After reading Boomins post about the 50k rebuild claim I thought it was worth clearing up a few issues.

I can give first hand knowledge of engine life; I worked as a Mazda technician from 1991-1998,  where I fitted many engines under warranty and rebuilt several for customers on UK fd\'s long before people started importing Rx7\'s and years before any Fd\'s were seen outside of the Mazda dealership network, from 1998 to 2001 worked part time at RX Motors where I have examined hundreds of blown FC and FD engines and from 2001 to date have been rebuilding engines for my own customers. During this time I do not believe that I have seen more 13b turbo cars than I can count on one hand that have allegedly made the 100k miles mark, and some of those I think were rebuilt/replaced prior to that point.
In general most FD\'s are doing well if the engine is untouched at 60k miles, and does indicate more motorway mileage.

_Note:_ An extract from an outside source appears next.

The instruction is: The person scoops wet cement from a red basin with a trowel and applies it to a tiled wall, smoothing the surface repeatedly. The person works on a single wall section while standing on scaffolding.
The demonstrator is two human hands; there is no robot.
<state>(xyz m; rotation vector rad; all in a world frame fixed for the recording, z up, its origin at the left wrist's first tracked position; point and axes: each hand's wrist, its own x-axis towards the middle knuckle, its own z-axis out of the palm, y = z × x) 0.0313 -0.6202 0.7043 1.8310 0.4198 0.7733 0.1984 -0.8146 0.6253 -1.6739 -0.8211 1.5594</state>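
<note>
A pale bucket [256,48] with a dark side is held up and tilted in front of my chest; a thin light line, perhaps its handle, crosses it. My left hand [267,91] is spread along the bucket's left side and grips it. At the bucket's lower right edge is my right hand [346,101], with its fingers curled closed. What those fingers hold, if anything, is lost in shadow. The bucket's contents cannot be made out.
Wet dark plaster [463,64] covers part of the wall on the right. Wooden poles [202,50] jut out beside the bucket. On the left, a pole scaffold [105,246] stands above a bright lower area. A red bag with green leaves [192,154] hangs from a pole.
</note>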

Hopefully this will help answer the expensive \'what happened to my engine\' question

In the early days the need for rebuilds was mainly due to seal failure on circa 60k miles, however as we started reaching the 8-10 year old phase of most of the fd\'s out there, it is more common to be due to either water seal failure or water channels cracking, there are several reasons as I see it for different cars obtaining different mileages and reasons for failures:

1/ Tip failure due to wear, this can differ from car to car depending on the type of driving, long motorway journeys vs. short stop starts (multiple heat cycles from hot to cold)

2/ Tip failure due to detonation, more common on modified cars but not unheard of on poorly maintained stock cars (plug/lead failure, fuel system problems etc etc)

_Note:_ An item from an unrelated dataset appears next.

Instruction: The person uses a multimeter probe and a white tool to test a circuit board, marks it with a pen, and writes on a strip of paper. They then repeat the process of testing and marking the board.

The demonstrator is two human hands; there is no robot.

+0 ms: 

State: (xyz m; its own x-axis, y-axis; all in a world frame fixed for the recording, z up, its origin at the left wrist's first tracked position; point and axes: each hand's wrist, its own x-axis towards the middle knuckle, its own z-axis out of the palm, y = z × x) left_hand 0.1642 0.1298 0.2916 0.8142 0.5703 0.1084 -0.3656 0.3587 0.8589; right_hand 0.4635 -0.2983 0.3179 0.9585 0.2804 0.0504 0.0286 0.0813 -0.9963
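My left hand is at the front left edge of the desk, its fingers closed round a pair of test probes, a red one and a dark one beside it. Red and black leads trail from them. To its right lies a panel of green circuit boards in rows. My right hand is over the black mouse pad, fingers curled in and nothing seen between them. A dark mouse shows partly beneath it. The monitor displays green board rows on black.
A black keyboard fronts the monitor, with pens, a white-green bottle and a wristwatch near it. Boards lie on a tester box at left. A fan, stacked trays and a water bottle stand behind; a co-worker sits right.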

3/ Water seal failure, as Carl says in boomins post, degradation can be hugely advanced due to leaving a flooded engine full of fuel, which attacks the seals. There is also definitely a connection to corrosive antifreeze attacking the metal surrounding the seals, and general degradation of ten year old seals, again effected by multiple heat cycles and aging cooling systems (poor water flow through rad, water pump cavitation, lack of ducting etc etc)

4/ Water channel failure (cracked plate around the seal channel) this seems to be due to difference of thickness of material around the outer edge of the seal channel, the thickness varies considerably, this is compounded when corrosion sets in and attacks the already thin metal, causing a fracture point. (This is again not helped by poor water flow etc)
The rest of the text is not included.